Who We Are

Fundamentally we all depend on nature; and ecosystems provide us with the opportunity to describe, understand, and fit in with nature. Food, water, timber, and genetic resources; regulating services such as the climate, floods, diseases, and water quality; cultural services such as recreation, aesthetic enjoyment, and spiritual fulfillment are some of the goods and services provided by ecosystems. Due to increased development activities and greater consumption of natural resources, ecosystems are under pressures than ever before. Although the benefits and services provided by ecosystems are owned by everyone, none protects the ecosystems. Unbalanced human activities often affect ecosystems negatively; as a result, the environment is damaged, and humans have created limits for life on Earth for many species by widening the gap between people and nature. The health of ecosystems is being undermined by changes in land-use, pollution, habitat loss, climate change and poor land management practices, which lead to deteriorating soil quality, loss of biodiversity, and deforestation. As the significance of ecosystem conservation and management is not being recognized adequately, or being uniformly defined or consistently applied, it is not very far for people to realize that resourcism has prevented us from saving the ecosystems and our ecological knowledge. Hence, ecosystem conservation and management are the response to the expanding biodiversity crisis, and to uplift the action that promises a healthy future for the entire biotic components.

Sri Lanka, a lower middle-income country with a total population of 20.7 million is in the verge of transitioning from a previously predominantly rural-based economy towards a more urbanized economy oriented around manufacturing and services. Fragmented and uncoordinated institutional responsibilities and overlapping mandates have led to poor effectiveness of development planning in Sri Lanka. Sri Lanka is ranked as one of the 35 global biodiversity hotspots that exhibits a wide array of ecosystems with a diversity of species considered to be the richest per unit area in the Asian region; the lack of integrated planning has aggravated uncontrolled development pressures, degraded ecosystem quality, and have diminished the potential for environmental service provision.

The Government of Sri Lanka (GoSL) has recognized that the long-term sustainability of the environment and natural resources depends on their ability to provide benefits to people and the country. It has realized that the recoverable ecological integrity is the only hope; but change does not always come easily, one also needs to plan for it; and now the choice is ours.

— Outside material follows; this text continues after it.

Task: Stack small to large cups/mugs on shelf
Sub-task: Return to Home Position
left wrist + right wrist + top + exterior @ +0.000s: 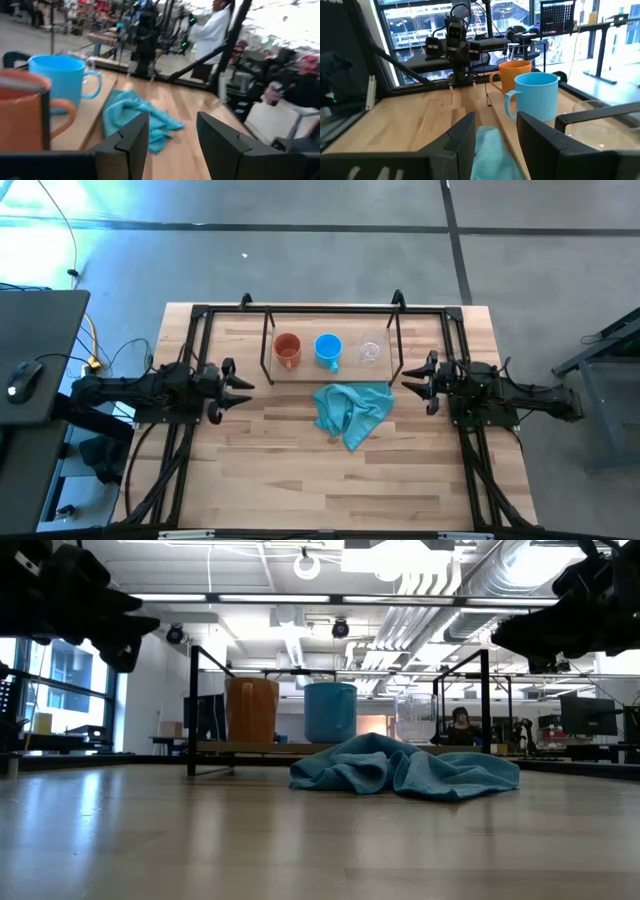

In acknowledging the challenge of environmental and natural resources degradation, the Ecosystem Conservation and Management Project (ESCAMP) aims to enhance the management and sustainable use of ecosystems in selected priority locations in Sri Lanka through a series of complementary and synergistic components. ESCAMP emphasizes on biodiversity protection with integrated planning that would align and balance development programs within the protected areas (PAs) based on environmental and social priorities by enabling the participation of local communities and other relevant stakeholders by ensuing benefits for them. This project is designed along four main components comprising of several sub-components to generate national and local environmental and community-level benefits, and planned to be implemented over five years.